*Problem requirements:*
When you find the line with "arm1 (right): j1" among the records below, reproduce it and each line after it exactly, ending with the line with "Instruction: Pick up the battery".

──────────────────────────────

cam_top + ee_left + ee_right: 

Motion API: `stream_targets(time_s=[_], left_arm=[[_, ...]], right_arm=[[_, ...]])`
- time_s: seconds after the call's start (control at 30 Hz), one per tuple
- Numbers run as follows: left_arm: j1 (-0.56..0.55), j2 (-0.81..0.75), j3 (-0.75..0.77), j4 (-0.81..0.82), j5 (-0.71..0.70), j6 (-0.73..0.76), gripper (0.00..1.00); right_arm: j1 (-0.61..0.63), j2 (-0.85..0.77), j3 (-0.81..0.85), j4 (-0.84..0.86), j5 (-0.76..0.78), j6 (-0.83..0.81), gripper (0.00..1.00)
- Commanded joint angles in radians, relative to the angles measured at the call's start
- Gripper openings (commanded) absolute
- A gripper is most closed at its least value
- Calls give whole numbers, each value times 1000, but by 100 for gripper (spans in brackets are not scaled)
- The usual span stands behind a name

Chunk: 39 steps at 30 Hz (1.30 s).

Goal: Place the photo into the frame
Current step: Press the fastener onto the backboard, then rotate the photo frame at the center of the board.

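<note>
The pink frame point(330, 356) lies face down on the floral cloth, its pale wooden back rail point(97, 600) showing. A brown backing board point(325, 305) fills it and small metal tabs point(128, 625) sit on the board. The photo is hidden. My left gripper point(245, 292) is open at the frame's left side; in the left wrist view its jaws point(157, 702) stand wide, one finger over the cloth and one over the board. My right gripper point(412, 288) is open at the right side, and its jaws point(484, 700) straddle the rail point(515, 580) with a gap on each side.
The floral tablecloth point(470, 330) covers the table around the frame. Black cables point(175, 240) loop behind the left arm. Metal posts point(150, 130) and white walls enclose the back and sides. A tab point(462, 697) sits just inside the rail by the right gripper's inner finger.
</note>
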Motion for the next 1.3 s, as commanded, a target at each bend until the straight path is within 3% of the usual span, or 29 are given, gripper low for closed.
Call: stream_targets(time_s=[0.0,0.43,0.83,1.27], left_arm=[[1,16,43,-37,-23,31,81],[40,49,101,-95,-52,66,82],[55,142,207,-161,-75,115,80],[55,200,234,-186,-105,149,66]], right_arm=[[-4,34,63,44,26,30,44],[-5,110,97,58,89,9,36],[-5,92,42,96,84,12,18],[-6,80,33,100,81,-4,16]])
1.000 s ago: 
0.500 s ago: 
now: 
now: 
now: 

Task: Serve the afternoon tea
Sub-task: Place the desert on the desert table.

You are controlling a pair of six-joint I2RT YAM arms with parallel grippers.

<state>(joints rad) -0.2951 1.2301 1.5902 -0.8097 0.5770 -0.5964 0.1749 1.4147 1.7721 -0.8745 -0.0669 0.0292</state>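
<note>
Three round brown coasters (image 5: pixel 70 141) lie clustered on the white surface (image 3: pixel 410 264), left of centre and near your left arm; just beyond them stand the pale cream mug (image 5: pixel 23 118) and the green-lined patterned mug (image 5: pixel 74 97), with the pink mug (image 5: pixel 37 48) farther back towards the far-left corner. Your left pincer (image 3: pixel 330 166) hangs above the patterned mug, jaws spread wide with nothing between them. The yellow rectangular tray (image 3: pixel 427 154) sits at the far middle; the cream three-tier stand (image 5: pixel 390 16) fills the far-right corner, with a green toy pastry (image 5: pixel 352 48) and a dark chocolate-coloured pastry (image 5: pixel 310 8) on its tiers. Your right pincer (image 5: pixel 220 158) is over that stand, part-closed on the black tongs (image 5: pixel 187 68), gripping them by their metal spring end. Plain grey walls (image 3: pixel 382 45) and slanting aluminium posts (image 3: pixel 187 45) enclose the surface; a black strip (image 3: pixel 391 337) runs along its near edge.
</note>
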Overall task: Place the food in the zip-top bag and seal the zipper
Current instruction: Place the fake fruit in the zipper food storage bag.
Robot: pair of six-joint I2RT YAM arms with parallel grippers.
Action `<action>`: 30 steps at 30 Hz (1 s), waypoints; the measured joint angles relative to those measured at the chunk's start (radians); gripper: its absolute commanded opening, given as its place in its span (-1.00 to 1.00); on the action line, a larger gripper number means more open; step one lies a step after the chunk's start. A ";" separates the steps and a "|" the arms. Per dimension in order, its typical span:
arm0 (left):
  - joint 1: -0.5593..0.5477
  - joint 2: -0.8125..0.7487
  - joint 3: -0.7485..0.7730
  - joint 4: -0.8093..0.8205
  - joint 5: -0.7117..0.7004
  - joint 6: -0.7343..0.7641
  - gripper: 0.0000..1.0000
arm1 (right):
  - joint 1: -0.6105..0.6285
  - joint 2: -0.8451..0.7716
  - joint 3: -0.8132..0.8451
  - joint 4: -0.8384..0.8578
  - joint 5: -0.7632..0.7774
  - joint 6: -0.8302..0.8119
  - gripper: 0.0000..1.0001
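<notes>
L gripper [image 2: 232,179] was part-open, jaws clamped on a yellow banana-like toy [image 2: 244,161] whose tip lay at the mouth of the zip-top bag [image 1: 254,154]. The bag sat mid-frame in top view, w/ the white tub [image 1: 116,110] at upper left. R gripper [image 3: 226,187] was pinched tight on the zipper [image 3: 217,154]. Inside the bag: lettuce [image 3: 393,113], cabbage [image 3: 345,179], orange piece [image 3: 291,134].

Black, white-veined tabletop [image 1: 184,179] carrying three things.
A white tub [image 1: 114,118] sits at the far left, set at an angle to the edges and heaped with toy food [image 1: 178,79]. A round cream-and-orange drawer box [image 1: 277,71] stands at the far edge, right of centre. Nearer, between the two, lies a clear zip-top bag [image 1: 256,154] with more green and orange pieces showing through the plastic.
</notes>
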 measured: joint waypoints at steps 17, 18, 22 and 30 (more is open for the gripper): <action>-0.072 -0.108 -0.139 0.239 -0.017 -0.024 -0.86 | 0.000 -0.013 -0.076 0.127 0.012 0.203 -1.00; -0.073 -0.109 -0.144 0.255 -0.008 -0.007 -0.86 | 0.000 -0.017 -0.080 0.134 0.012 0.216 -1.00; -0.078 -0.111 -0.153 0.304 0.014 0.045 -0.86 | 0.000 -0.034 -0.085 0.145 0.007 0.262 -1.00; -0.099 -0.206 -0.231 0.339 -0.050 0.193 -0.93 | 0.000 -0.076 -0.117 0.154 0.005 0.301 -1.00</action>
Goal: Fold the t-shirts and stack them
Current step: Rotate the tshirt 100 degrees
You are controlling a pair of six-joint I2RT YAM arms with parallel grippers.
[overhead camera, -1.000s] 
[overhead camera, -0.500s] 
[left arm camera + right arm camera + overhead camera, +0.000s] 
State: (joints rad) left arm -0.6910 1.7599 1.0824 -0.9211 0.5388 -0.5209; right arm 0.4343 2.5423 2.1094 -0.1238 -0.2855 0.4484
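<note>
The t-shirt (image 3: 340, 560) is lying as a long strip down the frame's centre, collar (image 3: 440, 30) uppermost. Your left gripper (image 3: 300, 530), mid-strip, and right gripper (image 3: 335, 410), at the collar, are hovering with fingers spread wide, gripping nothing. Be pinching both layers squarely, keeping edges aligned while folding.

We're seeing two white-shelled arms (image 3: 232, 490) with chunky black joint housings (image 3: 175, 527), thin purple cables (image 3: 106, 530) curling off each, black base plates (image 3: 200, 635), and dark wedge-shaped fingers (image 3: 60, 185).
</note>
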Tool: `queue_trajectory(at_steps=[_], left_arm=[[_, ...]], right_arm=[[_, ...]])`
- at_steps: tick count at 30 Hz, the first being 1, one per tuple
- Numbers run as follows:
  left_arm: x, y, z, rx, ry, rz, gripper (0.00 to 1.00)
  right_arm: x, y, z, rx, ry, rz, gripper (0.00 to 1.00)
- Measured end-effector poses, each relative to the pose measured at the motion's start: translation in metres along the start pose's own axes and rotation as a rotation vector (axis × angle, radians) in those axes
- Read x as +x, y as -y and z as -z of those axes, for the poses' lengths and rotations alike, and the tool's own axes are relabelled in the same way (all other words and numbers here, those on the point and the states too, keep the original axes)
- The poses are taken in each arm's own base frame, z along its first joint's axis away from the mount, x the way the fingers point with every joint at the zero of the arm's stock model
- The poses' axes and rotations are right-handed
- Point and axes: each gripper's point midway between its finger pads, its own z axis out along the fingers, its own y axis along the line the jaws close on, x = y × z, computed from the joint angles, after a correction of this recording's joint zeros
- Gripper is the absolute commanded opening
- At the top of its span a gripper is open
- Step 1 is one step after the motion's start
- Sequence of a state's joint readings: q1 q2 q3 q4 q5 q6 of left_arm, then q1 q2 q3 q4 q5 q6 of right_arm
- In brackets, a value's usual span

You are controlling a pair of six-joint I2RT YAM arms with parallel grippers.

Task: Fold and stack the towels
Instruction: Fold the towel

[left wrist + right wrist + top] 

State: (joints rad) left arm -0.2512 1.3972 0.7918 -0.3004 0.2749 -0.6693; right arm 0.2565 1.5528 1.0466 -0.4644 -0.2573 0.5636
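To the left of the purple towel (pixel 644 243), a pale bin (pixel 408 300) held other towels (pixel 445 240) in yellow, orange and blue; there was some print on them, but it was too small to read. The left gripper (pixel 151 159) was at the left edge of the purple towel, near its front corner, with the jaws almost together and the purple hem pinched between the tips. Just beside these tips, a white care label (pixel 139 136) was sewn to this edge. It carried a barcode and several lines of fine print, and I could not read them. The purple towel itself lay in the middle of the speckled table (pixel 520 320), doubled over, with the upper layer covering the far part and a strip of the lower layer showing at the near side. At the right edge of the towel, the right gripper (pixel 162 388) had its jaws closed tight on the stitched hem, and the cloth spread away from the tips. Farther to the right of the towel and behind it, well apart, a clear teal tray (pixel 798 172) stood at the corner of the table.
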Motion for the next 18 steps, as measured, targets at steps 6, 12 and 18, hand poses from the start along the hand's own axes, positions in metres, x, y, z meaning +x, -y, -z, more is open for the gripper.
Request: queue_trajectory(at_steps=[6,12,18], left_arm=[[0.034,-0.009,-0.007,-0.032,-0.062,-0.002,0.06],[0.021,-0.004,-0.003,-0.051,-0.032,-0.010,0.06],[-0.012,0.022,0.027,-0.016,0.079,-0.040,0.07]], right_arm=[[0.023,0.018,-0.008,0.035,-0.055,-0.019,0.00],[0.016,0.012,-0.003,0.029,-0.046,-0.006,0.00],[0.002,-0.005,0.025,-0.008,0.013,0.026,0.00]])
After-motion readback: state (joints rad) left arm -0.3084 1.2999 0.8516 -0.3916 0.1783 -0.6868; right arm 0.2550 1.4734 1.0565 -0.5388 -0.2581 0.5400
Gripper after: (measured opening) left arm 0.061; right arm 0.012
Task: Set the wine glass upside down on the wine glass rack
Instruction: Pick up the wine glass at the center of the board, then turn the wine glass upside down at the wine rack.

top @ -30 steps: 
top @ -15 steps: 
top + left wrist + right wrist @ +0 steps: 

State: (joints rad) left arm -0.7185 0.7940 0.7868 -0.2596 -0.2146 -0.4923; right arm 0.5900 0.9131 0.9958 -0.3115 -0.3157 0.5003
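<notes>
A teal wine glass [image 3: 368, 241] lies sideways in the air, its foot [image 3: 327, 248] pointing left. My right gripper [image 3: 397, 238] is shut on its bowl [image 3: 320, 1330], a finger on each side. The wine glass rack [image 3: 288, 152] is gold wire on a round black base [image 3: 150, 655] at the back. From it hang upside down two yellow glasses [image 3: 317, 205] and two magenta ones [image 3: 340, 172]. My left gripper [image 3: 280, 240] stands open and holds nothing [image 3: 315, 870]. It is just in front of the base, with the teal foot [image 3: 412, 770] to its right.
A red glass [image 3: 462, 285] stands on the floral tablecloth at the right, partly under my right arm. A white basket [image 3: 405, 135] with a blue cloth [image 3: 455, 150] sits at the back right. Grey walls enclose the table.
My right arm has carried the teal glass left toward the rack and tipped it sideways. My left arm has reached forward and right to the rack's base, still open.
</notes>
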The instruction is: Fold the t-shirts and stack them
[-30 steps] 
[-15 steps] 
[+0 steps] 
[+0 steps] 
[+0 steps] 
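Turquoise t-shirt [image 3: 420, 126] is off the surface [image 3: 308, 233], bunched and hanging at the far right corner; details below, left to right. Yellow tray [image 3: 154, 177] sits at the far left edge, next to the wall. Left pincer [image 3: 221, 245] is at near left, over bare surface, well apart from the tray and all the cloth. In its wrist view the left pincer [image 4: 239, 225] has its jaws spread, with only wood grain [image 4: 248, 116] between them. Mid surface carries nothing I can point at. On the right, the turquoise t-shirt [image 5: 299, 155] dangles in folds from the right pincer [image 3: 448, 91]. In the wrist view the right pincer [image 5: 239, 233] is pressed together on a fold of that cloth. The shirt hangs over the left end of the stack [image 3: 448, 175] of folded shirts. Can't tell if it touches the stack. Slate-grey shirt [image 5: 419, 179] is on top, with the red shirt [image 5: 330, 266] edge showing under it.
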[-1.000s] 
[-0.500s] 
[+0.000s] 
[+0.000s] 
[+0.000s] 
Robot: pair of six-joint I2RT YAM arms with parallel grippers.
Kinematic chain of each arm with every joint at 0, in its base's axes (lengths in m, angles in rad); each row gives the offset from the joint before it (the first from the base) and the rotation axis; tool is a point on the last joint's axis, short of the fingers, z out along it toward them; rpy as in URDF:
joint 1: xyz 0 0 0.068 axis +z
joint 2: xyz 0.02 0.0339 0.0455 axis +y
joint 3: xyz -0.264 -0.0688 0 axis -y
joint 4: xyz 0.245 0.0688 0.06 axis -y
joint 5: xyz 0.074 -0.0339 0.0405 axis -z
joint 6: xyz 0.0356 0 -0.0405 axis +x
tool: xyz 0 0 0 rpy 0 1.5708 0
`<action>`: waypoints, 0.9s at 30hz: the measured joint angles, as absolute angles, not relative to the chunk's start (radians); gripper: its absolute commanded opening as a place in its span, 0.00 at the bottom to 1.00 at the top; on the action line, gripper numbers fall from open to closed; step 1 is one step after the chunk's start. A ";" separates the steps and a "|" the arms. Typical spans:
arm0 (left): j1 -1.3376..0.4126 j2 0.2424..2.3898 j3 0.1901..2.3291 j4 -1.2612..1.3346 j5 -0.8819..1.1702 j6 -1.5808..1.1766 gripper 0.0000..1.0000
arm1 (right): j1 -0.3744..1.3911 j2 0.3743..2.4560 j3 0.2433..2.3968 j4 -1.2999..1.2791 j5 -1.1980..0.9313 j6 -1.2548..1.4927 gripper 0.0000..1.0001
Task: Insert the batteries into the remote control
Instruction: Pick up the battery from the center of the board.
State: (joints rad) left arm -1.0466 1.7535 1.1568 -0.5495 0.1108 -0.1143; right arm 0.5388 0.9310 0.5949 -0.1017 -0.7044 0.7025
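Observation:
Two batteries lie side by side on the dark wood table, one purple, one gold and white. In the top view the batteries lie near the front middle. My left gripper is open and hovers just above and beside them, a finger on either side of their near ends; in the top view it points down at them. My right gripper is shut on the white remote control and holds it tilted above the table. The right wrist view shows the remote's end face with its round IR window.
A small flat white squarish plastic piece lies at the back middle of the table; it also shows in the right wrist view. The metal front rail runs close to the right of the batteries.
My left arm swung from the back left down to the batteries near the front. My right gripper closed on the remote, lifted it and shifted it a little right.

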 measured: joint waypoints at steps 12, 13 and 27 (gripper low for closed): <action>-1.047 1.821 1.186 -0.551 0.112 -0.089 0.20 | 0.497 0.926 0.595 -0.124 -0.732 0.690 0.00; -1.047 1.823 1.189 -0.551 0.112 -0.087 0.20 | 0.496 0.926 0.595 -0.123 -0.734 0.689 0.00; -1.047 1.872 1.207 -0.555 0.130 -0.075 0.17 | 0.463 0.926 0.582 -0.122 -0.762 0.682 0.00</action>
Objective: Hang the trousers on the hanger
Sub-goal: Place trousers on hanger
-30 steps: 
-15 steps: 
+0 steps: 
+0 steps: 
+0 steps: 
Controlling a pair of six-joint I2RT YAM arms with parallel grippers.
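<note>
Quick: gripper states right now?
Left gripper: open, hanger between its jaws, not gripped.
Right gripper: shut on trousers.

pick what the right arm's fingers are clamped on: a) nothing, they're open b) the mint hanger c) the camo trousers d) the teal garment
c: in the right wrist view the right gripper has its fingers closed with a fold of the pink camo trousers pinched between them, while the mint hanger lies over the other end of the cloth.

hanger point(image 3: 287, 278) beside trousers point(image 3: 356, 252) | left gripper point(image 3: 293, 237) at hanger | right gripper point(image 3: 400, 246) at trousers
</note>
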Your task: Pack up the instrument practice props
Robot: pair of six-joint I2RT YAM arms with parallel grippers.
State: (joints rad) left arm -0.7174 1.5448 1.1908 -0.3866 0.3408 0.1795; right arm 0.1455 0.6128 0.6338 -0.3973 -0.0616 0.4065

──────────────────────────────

*Answer for this exercise:*
arm1 (right): j1 -0.3744..1.3911 j2 0.3743..2.4560 j3 0.2433..2.3968 j4 -1.2999..1.2791 j5 -1.1980..0.9313 j6 -1.2548..1.4927 gripper 0.0000..1.0001
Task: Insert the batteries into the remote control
Instruction: Pick up the battery from the center of the board.

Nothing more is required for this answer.